Since Simon Properties owns them both, they're more bent on getting the new development filled first (SJTC). As a result, the leases are quite a bit cheaper there while they don't offer better rates for tenants at the Ave's.
They should be more concerned with being able to keep their current tenants in place and tweaking some lease agreements a little bit, or stores will begin to pull out of there.  Think about this: when a retail company files BK to reorganize, they have their lists of stores to keep or close - a location's rent is considered in that decision, sometimes disregarding ample sales figures, making it a target for closure.
Heather  @Tiki_Proxima

Ignorantia legis non excusat.

shanshan1218

I was in Regency for some random reason on Saturday after RAM. Not sure why I ventured out that way, I think I was curious to see what had become of the place. After crossing my fingers not be robbed or shot at the first thing I noticed was that for a Saturday about 1pm the place sure had a lot of parking spots. There was the normal flow of kids in the mall and some adults with kids but overall it was dead. The number of vacant store fronts is alarming and it appears mall maintence is non existant (i almost tripped over a hole in the floor that they had simply covered with yellow and black duct tape). It is kinda sad, and I almost hate to say this, but I wouldn't be upset to see the entire mall redevolped as something useful.

reednavy

Cliffs,

I think you're refering to General Growth Properties, GGP, which is probably preparaing to file for protection. They have a ton of debt due up soon if they do not get extensions.
Jacksonville: We're not vertically challenged, just horizontally gifted!

Cliffs_Daughter

#13
nah...
I did mean Simon... but wasn't implying that THEY were in danger. Only that their management is not keen on renegotiating a lease to benefit a retailer. GGP/Regency offered too low a rent to get any kind of business in there, and look what a patchwork job that created - you can clearly tell one side of the mall from the other.

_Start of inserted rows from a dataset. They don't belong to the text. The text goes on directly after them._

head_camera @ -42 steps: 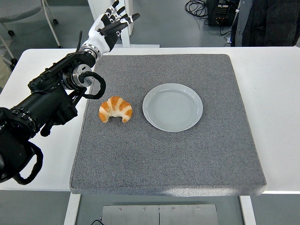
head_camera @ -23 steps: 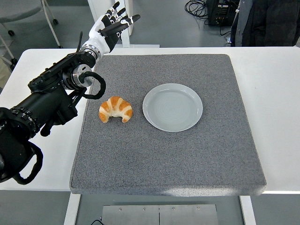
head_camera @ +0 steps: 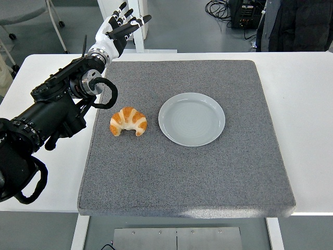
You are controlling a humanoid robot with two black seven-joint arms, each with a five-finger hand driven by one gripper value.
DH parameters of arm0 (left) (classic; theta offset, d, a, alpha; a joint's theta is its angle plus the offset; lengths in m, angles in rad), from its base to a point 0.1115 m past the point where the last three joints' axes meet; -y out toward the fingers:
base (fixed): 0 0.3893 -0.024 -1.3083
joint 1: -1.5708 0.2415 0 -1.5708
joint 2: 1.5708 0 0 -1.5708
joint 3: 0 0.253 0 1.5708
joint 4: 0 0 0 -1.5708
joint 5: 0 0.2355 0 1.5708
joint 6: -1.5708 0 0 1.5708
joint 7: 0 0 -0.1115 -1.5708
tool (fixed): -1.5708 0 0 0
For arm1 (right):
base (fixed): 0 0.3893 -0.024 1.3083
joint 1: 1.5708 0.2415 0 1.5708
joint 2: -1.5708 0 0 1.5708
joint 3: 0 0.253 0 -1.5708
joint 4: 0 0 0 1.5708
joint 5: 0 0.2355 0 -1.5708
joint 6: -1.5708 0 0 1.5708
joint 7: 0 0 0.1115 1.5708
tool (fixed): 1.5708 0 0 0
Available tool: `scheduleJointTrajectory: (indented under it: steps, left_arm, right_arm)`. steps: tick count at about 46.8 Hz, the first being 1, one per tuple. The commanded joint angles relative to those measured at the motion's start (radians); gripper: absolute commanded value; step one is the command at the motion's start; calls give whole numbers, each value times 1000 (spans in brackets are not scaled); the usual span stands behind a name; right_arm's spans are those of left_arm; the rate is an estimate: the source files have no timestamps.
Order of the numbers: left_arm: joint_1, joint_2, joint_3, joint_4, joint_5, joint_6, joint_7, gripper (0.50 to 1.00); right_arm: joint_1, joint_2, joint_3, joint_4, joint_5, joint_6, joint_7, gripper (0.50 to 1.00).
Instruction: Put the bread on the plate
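A golden croissant [head_camera: 128, 121] lies on the grey mat [head_camera: 187, 177], just left of a pale grey round plate [head_camera: 191, 119] with nothing on it. My left hand [head_camera: 120, 26] is raised beyond the mat's far left corner, well behind the croissant, with white-and-black fingers spread and holding nothing. Its black arm [head_camera: 52, 114] stretches in from the left edge over the white table. The right arm is out of sight.
The mat covers most of the white table [head_camera: 307, 104]. A dark-clothed person [head_camera: 296, 23] stands at the top right, past the table's far edge. Cables and a black box lie on the floor at the top.
My left hand has shifted slightly left and up, its fingers turning a little. The croissant and the plate stay where they were.
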Motion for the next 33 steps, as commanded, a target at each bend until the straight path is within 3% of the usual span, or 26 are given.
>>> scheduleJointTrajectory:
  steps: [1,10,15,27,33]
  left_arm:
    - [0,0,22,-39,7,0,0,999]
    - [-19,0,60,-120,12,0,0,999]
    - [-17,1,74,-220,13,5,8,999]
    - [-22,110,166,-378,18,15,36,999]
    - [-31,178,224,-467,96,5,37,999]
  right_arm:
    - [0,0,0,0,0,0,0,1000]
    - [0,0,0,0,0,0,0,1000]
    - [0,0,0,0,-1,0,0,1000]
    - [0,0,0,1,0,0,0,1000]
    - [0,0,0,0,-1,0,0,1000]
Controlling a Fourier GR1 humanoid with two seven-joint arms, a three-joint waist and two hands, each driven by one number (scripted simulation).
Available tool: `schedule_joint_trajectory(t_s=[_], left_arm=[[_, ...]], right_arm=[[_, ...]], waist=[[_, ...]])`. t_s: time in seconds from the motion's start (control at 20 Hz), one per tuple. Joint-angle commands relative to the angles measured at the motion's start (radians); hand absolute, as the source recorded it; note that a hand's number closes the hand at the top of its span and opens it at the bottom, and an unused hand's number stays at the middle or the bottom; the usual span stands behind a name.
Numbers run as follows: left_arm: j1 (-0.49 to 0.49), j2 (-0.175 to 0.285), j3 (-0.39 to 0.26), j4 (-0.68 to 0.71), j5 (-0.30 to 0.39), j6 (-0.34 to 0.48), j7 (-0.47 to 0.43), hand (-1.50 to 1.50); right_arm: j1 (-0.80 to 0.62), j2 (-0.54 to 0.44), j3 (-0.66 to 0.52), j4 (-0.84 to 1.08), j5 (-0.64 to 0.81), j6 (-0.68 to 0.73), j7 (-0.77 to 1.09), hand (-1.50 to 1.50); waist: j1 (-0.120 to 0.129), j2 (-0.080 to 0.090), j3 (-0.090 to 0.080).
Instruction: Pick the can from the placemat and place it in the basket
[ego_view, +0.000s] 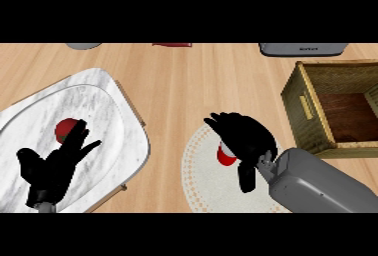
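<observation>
Curling its fingers (220, 124) round the can (224, 155) on the placemat (193, 172), the right hand (247, 137) hides most of it; an off-centre hold risks clipping the basket (303, 107) at two o'clock.

We see the pale wooden worktop (192, 85) lit brightly and evenly by a soft light. A thin dark shadow runs beneath the right edge of the white marble tray (111, 115). Inside the square woven wicker basket (303, 107), the brown floor sits darker than the walls.
</observation>
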Motion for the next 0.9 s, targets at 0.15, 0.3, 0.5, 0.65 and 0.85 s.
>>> schedule_joint_trajectory(t_s=[0.15, 0.3, 0.5, 0.65, 0.85], left_arm=[[0.051, 0.011, -0.013, 0.120, 0.001, -0.025, 0.081, 0.00], [0.077, -0.017, -0.045, 0.146, -0.041, -0.012, 0.023, 0.00], [0.027, -0.013, -0.041, 0.125, -0.028, -0.004, 0.093, 0.00], [0.056, -0.003, -0.041, 0.143, -0.042, -0.011, 0.074, 0.00], [0.096, -0.018, -0.040, 0.136, -0.030, -0.024, 0.033, 0.00]], right_arm=[[0.004, 0.027, -0.011, 0.074, 0.044, -0.013, -0.057, -1.50], [0.025, 0.044, 0.004, 0.069, 0.078, -0.033, -0.043, -1.50], [0.009, 0.023, 0.052, 0.088, 0.149, -0.037, -0.169, 1.50], [0.002, 0.024, 0.065, 0.071, 0.195, -0.049, -0.154, 1.50], [0.005, 0.016, 0.056, 0.118, 0.231, -0.089, -0.216, 1.50]], waist=[[0.007, 0.018, -0.020], [-0.001, 0.016, -0.021], [-0.001, 0.019, -0.020], [-0.007, 0.015, -0.020], [0.004, 0.017, -0.020]])
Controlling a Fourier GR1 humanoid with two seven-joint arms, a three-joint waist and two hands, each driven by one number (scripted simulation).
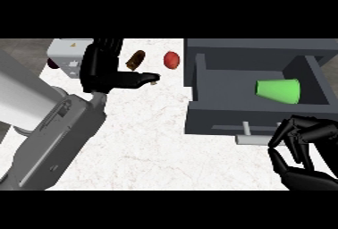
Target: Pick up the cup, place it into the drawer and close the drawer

About the Avenues: I"m going from what a store manager in the Avenues told me about his store being on the 'consideration' list when his company filed a few weeks ago (and also his district manager's notes). If it wasn't for the good sales figures in that store, they might've closed it instead of another local one being chopped.
All because of the rent.
Heather  @Tiki_Proxima

Ignorantia legis non excusat.

TheProfessor

I am guessing you are referring to ritz camera.  If Regency had a simon managing it I think it could go in a successful direction.  The east wing (old mall) seems to be the more profitable side.